What does the term "too big to fail"?
Catchphrase "too big to fail" is used to describe financial institutions that are assumed that they are so critical for economic health that they cannot allow them to fail if financial problems develop. If such entities seem to have problems, government aid may be provided to help them correct the problem and restore. Economic policy entering the failure of key businesses has become the topic of great discussion and debate during the financial crisis in 2000, when government rescue of main societies and industries was used in an effort to stabilize the economy. The first is that some businesses are so large that they can form a significant part of the economic sector and their failure could cause the sector to crash and damage the economy. In addition, the failures of large and small societies have the potential to take other businesses because all companies maintain professional relationships with partners such as suppliers. When the main source of orders disappears, mA smaller society can flourish and the ripple is created.
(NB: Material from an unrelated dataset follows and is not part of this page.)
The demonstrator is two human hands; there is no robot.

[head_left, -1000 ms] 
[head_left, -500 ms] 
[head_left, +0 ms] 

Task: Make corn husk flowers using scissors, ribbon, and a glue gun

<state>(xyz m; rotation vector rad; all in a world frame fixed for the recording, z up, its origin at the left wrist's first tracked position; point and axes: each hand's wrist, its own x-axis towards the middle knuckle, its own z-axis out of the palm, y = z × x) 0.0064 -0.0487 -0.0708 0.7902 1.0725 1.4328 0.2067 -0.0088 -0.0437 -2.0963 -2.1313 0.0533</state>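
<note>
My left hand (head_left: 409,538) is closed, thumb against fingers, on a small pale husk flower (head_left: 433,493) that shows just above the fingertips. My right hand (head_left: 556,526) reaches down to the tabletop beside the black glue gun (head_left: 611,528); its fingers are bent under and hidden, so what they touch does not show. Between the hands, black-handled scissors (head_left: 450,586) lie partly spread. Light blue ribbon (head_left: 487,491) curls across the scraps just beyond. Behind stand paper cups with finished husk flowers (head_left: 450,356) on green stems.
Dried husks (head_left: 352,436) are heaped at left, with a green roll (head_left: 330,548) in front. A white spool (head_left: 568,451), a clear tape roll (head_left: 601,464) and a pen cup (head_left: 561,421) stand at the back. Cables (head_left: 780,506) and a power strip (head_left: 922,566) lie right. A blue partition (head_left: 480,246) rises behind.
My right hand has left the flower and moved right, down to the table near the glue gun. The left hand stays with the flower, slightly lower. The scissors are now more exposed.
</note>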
When society is too great to fail, it plays an important role, and investors can rely on the wealth of society as a bell for the economy. If the company fails, investors can panic, step out of other investments and create other economic problems.
Critics of the concept that they are too big to fail that no business should be so great that it could cause economic damage if it disappeared from business. These critics argue that a better way to manage a serious failure of society would be to reduce them by breaking companies, preventing them too much and allowing society to fail if they have economic problems. A more relevant approach to economic prosperity claims that companies should not be rewarded for being on the verge of failure with the help of government.
the application "too big to fail" was somewhat uneven in the eyes of some critics. Some large companies that could expect government aid could fail while others were not. Critics pointed to selective support for specific companies and economic sectors and proposed to interfere with the free market and undermine the confidence of investors.